[Items from a dataset]
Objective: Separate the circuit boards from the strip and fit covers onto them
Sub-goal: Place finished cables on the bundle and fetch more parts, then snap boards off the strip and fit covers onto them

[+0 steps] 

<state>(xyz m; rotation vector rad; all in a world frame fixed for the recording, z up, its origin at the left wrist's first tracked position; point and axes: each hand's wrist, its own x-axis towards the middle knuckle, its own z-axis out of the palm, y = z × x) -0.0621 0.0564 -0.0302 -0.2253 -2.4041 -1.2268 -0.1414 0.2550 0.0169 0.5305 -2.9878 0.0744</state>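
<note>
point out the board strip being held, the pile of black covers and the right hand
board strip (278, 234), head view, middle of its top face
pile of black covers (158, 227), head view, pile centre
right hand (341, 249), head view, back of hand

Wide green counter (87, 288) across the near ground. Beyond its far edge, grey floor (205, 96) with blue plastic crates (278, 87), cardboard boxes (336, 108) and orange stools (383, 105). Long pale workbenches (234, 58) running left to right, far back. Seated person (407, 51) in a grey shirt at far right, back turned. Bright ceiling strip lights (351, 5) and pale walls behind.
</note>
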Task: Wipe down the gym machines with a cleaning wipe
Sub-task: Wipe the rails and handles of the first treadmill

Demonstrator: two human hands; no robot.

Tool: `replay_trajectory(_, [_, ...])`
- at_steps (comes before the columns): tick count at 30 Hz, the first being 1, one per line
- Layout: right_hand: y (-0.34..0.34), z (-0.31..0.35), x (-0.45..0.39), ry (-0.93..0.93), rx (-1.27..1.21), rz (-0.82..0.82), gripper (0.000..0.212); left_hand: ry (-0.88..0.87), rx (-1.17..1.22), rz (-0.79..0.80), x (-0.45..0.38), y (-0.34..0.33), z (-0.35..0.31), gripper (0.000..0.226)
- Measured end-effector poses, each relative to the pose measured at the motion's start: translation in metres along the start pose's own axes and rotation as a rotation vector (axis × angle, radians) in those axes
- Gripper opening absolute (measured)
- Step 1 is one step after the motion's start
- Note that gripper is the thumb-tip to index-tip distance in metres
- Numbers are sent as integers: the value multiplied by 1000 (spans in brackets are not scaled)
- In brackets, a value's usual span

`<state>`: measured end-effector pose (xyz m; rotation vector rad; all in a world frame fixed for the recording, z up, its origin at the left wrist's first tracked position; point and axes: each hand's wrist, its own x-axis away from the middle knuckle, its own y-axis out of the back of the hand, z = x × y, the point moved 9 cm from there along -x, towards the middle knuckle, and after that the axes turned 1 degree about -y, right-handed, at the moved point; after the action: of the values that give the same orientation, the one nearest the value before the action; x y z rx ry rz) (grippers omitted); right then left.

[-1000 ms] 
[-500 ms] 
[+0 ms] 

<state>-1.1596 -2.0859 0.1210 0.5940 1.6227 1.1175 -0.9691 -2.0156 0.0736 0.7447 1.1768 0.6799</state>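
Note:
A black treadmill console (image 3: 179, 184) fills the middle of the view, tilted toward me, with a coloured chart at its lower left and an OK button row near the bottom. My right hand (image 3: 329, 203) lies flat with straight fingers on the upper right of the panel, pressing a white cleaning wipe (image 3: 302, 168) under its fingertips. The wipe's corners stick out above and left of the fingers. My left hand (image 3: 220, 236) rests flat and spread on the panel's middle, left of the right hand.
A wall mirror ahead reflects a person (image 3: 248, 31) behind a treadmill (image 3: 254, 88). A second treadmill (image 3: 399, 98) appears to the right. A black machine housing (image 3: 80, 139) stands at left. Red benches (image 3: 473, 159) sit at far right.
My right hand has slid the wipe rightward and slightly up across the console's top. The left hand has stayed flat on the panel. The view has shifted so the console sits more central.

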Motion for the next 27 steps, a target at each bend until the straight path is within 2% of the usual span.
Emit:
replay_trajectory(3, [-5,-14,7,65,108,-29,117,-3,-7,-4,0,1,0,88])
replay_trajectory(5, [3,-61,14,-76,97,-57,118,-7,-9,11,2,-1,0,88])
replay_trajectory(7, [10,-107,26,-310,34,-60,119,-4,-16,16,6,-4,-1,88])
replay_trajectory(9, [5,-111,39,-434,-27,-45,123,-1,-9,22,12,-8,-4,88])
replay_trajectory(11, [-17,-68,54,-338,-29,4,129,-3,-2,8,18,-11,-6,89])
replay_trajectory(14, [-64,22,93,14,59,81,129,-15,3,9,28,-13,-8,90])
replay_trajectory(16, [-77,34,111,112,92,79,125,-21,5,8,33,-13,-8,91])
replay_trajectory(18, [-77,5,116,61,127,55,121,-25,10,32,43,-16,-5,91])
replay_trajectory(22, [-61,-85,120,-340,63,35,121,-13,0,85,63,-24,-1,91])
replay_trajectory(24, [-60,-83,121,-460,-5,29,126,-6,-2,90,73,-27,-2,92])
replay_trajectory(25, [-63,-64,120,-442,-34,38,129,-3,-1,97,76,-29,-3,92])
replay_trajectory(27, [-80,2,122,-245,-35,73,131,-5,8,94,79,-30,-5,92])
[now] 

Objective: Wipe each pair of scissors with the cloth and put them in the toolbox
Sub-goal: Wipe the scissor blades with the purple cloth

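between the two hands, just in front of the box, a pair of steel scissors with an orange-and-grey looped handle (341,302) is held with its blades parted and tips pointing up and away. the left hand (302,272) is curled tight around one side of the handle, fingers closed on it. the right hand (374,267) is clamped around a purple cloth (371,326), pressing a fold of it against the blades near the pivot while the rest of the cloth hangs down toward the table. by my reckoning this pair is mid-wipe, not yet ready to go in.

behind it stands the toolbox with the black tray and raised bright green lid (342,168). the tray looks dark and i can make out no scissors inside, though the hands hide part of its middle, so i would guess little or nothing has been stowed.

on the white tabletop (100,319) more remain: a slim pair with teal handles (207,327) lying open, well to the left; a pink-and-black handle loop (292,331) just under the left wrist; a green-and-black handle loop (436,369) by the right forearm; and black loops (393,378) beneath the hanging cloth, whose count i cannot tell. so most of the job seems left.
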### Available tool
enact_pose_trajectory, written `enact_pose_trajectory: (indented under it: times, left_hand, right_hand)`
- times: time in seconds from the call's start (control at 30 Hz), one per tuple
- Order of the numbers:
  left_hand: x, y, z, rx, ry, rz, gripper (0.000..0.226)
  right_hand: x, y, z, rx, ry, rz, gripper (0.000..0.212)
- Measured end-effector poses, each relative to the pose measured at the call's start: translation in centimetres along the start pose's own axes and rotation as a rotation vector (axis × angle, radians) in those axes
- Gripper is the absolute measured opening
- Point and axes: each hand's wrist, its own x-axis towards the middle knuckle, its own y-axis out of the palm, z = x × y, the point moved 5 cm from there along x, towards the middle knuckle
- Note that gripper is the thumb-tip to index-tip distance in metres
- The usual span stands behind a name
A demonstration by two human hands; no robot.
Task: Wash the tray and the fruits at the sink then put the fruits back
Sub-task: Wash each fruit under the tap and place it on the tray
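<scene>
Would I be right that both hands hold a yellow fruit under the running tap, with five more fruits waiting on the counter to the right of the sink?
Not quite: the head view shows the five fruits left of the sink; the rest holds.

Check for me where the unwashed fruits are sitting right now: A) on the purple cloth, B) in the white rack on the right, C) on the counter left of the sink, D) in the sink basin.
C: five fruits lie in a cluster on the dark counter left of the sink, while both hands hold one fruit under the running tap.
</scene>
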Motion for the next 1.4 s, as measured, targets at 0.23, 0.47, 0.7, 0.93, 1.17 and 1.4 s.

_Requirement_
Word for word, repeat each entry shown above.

_Reply_
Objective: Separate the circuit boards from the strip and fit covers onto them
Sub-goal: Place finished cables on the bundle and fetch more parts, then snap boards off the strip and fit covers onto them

[+0 steps] 

<state>(xyz m; rotation vector rad; all in a world frame fixed for the recording, z up, its origin at the left wrist's first tracked position; point and axes: each hand's wrist, its own x-axis towards the middle knuckle, its own z-axis out of the palm, y = z × x) -0.0621 0.0564 -0.0302 -0.2253 -2.4041 -1.2268 -0.1414 0.2550 0.0169 0.5305 -2.9878 0.0744</state>
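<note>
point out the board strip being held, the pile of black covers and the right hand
board strip (278, 234), head view, middle of its top face
pile of black covers (158, 227), head view, pile centre
right hand (341, 249), head view, back of hand

Wide green counter (87, 288) across the near ground. Beyond its far edge, grey floor (205, 96) with blue plastic crates (278, 87), cardboard boxes (336, 108) and orange stools (383, 105). Long pale workbenches (234, 58) running left to right, far back. Seated person (407, 51) in a grey shirt at far right, back turned. Bright ceiling strip lights (351, 5) and pale walls behind.
</note>
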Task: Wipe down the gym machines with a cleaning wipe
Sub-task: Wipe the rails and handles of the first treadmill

Demonstrator: two human hands; no robot.

Tool: `replay_trajectory(_, [_, ...])`
- at_steps (comes before the columns): tick count at 30 Hz, the first being 1, one per line
- Layout: right_hand: y (-0.34..0.34), z (-0.31..0.35), x (-0.45..0.39), ry (-0.93..0.93), rx (-1.27..1.21), rz (-0.82..0.82), gripper (0.000..0.212); left_hand: ry (-0.88..0.87), rx (-1.17..1.22), rz (-0.79..0.80), x (-0.45..0.38), y (-0.34..0.33), z (-0.35..0.31), gripper (0.000..0.226)
- Measured end-effector poses, each relative to the pose measured at the motion's start: translation in metres along the start pose's own axes and rotation as a rotation vector (axis × angle, radians) in those axes
- Gripper opening absolute (measured)
- Step 1 is one step after the motion's start
- Note that gripper is the thumb-tip to index-tip distance in metres
- Numbers are sent as integers: the value multiplied by 1000 (spans in brackets are not scaled)
- In brackets, a value's usual span

`<state>`: measured end-effector pose (xyz m; rotation vector rad; all in a world frame fixed for the recording, z up, its origin at the left wrist's first tracked position; point and axes: each hand's wrist, its own x-axis away from the middle knuckle, its own y-axis out of the back of the hand, z = x × y, the point moved 9 cm from there along -x, towards the middle knuckle, and after that the axes turned 1 degree about -y, right-handed, at the moved point; after the action: of the values that give the same orientation, the one nearest the value before the action; x y z rx ry rz) (grippers omitted); right then left.

[-1000 ms] 
[-500 ms] 
[+0 ms] 

<state>-1.1596 -2.0859 0.1210 0.5940 1.6227 1.1175 -0.9691 -2.0156 0.0736 0.7447 1.1768 0.6799</state>
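Note:
A black treadmill console (image 3: 179, 184) fills the middle of the view, tilted toward me, with a coloured chart at its lower left and an OK button row near the bottom. My right hand (image 3: 329, 203) lies flat with straight fingers on the upper right of the panel, pressing a white cleaning wipe (image 3: 302, 168) under its fingertips. The wipe's corners stick out above and left of the fingers. My left hand (image 3: 220, 236) rests flat and spread on the panel's middle, left of the right hand.
A wall mirror ahead reflects a person (image 3: 248, 31) behind a treadmill (image 3: 254, 88). A second treadmill (image 3: 399, 98) appears to the right. A black machine housing (image 3: 80, 139) stands at left. Red benches (image 3: 473, 159) sit at far right.
My right hand has slid the wipe rightward and slightly up across the console's top. The left hand has stayed flat on the panel. The view has shifted so the console sits more central.
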
Motion for the next 27 steps, a target at each bend until the straight path is within 2% of the usual span.
Emit:
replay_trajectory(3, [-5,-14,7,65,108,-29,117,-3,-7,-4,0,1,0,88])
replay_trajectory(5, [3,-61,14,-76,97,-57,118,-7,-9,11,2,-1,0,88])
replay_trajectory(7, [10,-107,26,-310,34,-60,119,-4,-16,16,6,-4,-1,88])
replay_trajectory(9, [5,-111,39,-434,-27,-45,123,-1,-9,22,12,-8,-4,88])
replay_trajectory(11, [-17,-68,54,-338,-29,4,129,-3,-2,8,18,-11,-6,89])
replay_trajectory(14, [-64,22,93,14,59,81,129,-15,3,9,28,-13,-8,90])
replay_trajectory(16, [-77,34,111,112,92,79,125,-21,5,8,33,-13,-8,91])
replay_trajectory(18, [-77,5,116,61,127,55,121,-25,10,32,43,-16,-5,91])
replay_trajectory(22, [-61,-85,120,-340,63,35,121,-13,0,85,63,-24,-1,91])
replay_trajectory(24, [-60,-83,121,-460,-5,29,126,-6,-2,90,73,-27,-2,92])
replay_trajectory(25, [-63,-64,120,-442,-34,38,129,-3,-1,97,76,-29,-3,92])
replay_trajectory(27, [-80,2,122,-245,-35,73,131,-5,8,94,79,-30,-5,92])
[now] 

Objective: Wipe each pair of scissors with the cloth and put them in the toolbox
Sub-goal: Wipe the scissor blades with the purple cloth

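between the two hands, just in front of the box, a pair of steel scissors with an orange-and-grey looped handle (341,302) is held with its blades parted and tips pointing up and away. the left hand (302,272) is curled tight around one side of the handle, fingers closed on it. the right hand (374,267) is clamped around a purple cloth (371,326), pressing a fold of it against the blades near the pivot while the rest of the cloth hangs down toward the table. by my reckoning this pair is mid-wipe, not yet ready to go in.

behind it stands the toolbox with the black tray and raised bright green lid (342,168). the tray looks dark and i can make out no scissors inside, though the hands hide part of its middle, so i would guess little or nothing has been stowed.

on the white tabletop (100,319) more remain: a slim pair with teal handles (207,327) lying open, well to the left; a pink-and-black handle loop (292,331) just under the left wrist; a green-and-black handle loop (436,369) by the right forearm; and black loops (393,378) beneath the hanging cloth, whose count i cannot tell. so most of the job seems left.
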### Available tool
enact_pose_trajectory, written `enact_pose_trajectory: (indented under it: times, left_hand, right_hand)`
- times: time in seconds from the call's start (control at 30 Hz), one per tuple
- Order of the numbers:
  left_hand: x, y, z, rx, ry, rz, gripper (0.000..0.226)
  right_hand: x, y, z, rx, ry, rz, gripper (0.000..0.212)
- Measured end-effector poses, each relative to the pose measured at the call's start: translation in centimetres along the start pose's own axes and rotation as a rotation vector (axis × angle, radians) in those axes
- Gripper is the absolute measured opening
- Point and axes: each hand's wrist, its own x-axis towards the middle knuckle, its own y-axis out of the palm, z = x × y, the point moved 5 cm from there along x, towards the middle knuckle
- Note that gripper is the thumb-tip to index-tip distance in metres
- The usual span stands behind a name
A demonstration by two human hands; no robot.
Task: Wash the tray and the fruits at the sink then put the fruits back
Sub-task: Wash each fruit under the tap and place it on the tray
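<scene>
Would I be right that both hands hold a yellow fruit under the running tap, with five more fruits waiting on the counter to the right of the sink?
Not quite: the head view shows the five fruits left of the sink; the rest holds.

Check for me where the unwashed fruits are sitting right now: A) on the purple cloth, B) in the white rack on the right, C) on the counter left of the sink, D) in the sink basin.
C: five fruits lie in a cluster on the dark counter left of the sink, while both hands hold one fruit under the running tap.
</scene>
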Motion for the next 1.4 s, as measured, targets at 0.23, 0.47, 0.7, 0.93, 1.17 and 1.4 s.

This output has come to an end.